Reading a play can sometimes amount to a starched, odd experience. As a reader you are inhaling the bones of imagined action, the skeleton of the movement and dynamic words of the actors on stage. Sitting alone in a chair digesting directional prompts and character expressions is an entirely different interaction with the story and mood of an on-stage performance. Humor and body language bring renewed subtly into the dialogue; we realize the vision as a viewer. Much the same can be true for the work of the poet. Hearing the words vocalized on stage brings those emotions and ideas the resonance they demand on paper. Poetry is meant to be shared. Writers, Rachel Richardson and David Roderick, will take the stage tonight and impart their talents in true form.
The eighth installment hosted by Sarabande Books, tonight’s reading will mark the second-to-last performance in this year’s series. Presented in the curious surroundings of Louisville’s 21c Museum Hotel, the Sarabande Reading Series is a free event of words and writers that occurs at 7:30pm on the last Monday of every month. Rachel Richardson and David Roderick will share their poetry tonight alongside the musical stylings of locally-born folk singer, Joan Shelly.

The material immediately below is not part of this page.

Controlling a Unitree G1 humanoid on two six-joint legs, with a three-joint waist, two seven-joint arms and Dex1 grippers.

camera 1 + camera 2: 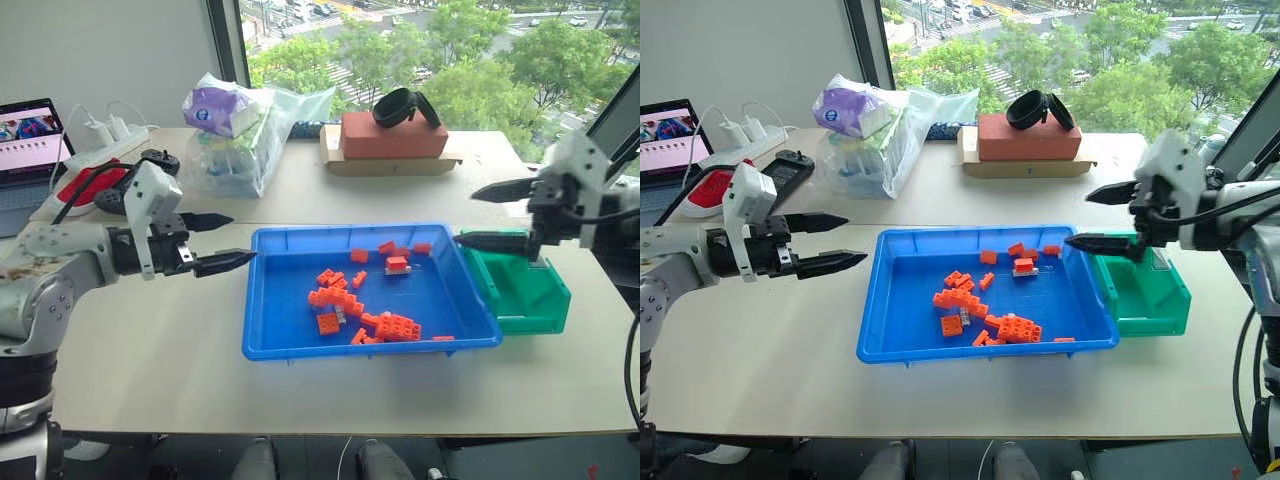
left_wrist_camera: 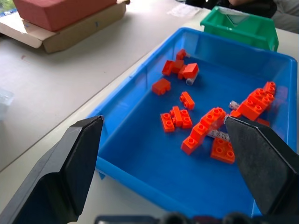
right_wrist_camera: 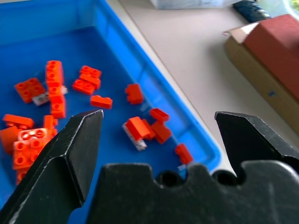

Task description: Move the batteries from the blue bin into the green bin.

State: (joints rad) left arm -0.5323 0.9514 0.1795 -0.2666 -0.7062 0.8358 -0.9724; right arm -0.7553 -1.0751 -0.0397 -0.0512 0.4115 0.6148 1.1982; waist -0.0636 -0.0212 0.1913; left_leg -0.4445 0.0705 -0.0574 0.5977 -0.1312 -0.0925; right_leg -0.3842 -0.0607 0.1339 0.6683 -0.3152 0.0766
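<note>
My left end effector (image 1: 222, 242) hovers with its two black fingers spread apart and empty just beside the left rim of the wide, shallow bright blue plastic bin (image 1: 262, 340) on the pale bench (image 1: 150, 370). My right end effector (image 1: 492, 216), fingers likewise wide apart and holding nothing, hangs above the seam where the blue bin meets the small, deeper green plastic bin (image 1: 545, 300). The thin silvery-grey cylinder batteries (image 2: 216, 134) lie in the blue bin, half hidden among the scattered orange toy bricks (image 1: 397, 326), below and between both end effectors.
</note>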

Holding an MFA in Poetry from the University of Michigan, Rachel Richardson uses her roots in folklore and myth to paint a sultry and raw-footed picture of the Deep South in her debut poetry collection, Copperhead. Wrought with influences of dusty roads and heavy air, and interwoven with a sensuous pulse of song, Copperhead depicts the lurking mystique of a conflicted Old South continually haunted by its past. Published this year by Carnegie Mellon Press, Copperhead is available for $15.95 from the Carnegie Mellon Press website.
Richardson will divide the limelight with accomplished poet and Professor, David Roderick. Currently teaching poetry and creative writing at the University of North Carolina, Roderick is the author of numerous works of poetry featured in various publications, as well as Blue Colonial, a poetry collection exploring the history and emotional gravitas of his hometown of Plymouth, Massachusetts. Set in the early, uncertain days of 17th century New England, Blue Colonial unlocks the solitude and individual voices of the early settlers using dramatic narrative and a passionate and precise tone. Blue Colonial was published jointly by The American Poetry Review and Copper Canyon Press in 2006; it can be purchased at Carmichael’s Bookstore for $13.00 paperback or $23.00 hardcover.
Words on a page beg to materialize in our voices. Visit 21c tonight, hear the words and listen to the flow light up the stage.
21c Museum Hotel is located at the corner of 7th and Main (the red penguins give it away)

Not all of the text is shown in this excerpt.